Люди почувствовали себя несколько смущенными, но потом один за другим начали поднимать руки. Было видно, что руки подняли почти все
— У кого мышечные боли?
И опять большинство из них подняли руки. Это были наиболее откровенные люди. После чего учитель продолжил задавать вопросы:
— Кто ложится спать усталым? У кого выпадают волосы? Кому кажется, что его ум возбужден? Кто испытывает мучения от трудностей, которые еще не возникли? Кому кажется, что он висит на волоске? Кого раздражают самые мелкие проблемы? У кого эмоции носят переменчивый характер — то человек спокоен, то, когда что-то происходит вопреки его ожиданиям, он взрывается? Кого страшит будущее?
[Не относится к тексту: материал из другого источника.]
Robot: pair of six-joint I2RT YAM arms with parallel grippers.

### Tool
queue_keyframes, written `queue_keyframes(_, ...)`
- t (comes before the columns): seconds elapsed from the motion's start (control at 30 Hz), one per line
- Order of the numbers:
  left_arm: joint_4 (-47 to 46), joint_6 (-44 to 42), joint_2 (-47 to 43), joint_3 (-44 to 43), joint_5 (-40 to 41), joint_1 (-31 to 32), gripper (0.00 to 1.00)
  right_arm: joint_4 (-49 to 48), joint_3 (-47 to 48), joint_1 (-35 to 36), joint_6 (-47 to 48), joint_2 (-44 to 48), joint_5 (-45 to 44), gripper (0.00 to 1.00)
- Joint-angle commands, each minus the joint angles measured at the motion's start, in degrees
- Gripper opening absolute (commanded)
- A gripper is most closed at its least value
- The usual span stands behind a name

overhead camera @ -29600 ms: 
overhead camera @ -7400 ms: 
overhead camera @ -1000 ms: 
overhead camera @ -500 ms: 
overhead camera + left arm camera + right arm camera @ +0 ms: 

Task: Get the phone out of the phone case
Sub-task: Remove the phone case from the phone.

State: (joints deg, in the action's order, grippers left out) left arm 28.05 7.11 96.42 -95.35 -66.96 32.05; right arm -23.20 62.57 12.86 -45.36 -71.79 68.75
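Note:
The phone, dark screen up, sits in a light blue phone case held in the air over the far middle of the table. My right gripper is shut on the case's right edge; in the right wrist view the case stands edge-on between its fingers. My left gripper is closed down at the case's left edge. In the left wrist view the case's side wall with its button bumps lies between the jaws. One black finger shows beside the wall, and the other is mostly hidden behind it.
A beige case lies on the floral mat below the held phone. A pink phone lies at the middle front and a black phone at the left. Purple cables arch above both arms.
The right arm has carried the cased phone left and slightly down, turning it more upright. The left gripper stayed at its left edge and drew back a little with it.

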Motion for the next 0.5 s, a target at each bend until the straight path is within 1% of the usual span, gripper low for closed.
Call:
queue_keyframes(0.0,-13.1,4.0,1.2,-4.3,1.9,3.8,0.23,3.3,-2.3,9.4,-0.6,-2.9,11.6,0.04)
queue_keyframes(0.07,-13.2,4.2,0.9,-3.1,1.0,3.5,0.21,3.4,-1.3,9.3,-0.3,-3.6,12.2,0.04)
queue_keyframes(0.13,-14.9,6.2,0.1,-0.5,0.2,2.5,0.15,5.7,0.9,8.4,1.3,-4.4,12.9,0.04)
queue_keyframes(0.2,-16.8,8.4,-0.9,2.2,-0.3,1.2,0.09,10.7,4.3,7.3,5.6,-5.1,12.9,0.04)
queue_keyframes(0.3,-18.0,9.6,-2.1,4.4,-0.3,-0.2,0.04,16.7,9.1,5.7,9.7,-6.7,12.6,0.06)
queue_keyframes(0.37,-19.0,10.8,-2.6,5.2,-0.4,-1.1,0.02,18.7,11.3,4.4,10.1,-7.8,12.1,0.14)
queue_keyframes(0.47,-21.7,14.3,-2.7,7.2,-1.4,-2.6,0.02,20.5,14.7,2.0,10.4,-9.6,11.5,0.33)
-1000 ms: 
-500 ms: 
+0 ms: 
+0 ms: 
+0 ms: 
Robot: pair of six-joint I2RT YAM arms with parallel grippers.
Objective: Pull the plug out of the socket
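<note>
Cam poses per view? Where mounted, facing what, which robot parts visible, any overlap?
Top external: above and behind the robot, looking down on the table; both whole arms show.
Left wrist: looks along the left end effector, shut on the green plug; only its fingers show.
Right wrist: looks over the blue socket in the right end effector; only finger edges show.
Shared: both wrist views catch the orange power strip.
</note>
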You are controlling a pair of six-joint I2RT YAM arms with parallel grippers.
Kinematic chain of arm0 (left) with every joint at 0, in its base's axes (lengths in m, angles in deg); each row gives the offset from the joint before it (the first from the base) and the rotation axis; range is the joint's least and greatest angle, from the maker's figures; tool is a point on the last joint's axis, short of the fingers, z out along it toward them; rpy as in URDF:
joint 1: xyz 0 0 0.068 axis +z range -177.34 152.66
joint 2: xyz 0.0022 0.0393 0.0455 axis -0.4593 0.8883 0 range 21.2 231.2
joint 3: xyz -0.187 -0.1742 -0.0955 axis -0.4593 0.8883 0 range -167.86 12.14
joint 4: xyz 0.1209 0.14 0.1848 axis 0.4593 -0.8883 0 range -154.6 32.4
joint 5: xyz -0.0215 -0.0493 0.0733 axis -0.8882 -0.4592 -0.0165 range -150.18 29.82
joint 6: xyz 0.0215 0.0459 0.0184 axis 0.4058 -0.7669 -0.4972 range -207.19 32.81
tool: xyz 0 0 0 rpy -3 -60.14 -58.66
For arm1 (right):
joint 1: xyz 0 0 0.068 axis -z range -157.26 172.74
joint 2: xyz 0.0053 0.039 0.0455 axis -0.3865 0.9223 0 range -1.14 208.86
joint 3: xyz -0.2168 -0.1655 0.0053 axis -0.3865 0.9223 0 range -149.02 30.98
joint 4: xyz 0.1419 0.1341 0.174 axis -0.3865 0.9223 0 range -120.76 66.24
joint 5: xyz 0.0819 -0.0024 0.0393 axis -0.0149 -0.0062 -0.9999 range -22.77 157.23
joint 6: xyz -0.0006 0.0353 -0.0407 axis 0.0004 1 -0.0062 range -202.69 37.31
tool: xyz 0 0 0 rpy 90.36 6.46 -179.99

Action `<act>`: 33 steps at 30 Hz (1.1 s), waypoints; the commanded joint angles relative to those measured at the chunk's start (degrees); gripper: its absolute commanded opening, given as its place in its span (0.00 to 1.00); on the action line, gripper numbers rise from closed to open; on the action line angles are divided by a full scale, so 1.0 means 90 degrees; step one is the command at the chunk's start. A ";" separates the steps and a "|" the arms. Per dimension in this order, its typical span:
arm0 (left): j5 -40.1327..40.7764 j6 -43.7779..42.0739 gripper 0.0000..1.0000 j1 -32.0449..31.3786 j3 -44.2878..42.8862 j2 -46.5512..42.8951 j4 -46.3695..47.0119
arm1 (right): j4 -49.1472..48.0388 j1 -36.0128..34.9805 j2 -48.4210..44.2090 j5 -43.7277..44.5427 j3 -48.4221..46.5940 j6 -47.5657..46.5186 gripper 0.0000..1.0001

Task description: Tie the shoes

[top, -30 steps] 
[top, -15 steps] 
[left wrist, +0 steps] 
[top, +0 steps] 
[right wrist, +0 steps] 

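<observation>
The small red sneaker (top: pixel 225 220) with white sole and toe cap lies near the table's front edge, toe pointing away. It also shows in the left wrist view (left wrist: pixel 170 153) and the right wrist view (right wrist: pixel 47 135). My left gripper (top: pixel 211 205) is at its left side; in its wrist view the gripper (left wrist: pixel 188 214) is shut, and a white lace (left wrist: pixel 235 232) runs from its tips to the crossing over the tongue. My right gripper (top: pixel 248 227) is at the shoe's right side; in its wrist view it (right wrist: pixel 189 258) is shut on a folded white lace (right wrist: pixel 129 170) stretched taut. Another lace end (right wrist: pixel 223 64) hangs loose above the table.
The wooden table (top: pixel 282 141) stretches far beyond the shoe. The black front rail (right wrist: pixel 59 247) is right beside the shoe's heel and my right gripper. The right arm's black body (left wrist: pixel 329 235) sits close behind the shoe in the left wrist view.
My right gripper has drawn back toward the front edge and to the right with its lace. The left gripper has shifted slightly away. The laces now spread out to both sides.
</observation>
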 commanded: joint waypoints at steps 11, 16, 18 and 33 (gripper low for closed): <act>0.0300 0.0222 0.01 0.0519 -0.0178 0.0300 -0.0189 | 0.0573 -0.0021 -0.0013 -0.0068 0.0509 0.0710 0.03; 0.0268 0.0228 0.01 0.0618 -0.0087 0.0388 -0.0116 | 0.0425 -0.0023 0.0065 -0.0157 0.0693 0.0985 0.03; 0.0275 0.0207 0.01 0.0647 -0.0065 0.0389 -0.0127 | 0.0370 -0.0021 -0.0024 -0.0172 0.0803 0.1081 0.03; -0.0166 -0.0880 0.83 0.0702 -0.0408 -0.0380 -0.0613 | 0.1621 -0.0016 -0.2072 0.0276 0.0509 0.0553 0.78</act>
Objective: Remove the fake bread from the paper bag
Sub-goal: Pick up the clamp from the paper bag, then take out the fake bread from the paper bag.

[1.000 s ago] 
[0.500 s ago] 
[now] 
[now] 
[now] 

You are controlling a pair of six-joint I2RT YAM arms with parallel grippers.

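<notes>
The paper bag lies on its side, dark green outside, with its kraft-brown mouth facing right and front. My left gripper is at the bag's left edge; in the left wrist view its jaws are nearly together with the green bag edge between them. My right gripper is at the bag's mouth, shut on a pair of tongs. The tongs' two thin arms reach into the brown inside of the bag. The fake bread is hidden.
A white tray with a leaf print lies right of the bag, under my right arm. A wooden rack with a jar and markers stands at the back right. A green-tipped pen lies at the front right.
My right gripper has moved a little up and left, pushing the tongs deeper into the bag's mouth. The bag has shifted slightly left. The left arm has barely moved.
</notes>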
Большинство присутствующих даже не давали себе труда опускать руки. У всех были названные симптомы. Я не верил своим глазам, тер их обеими руками и спрашивал себя: «Неужели это элита общества? Почему у них такая отвратительная жизнь? Не они ли пьют лучшие вина? Не они ли посещают лучшие рестораны? Почему же они находятся в таком стрессе?. Я был потрясен.
Мое сознание все время возвращалось к проблеме основ социализма. Их нужно было откорректировать. Буржуи разъезжали в роскошных автомобилях, но были парализованы стрессами, под давлением которых постоянно пребывали. Они возвращались домой с пляжа, а их эмоции не покачивались на волнах удовольствия. Они спали на мягких матрасах, но не испытывали физического комфорта, а сон тоже не приносил им радости. Они носили безупречные костюмы, но оставались по сути дела нагими, незащищенные от стрессов и тревог.
«Какое безумие! — думал я. — Где то счастье, которое система обещала тем, кто поднимется на верхнюю ступеньку капиталистического общества? Где спокойствие тех, кто накопил богатства? Где то благо, которое приносит конкуренция? Они страхуют дома, жизнь, предприятия, организуют социальное обеспечение, даже страхуют себя от похищения, но почему же у них такая богатая симптоматика, свидетельствующая об отсутствии какой бы то ни было безопасности?» Система давит своих вождей.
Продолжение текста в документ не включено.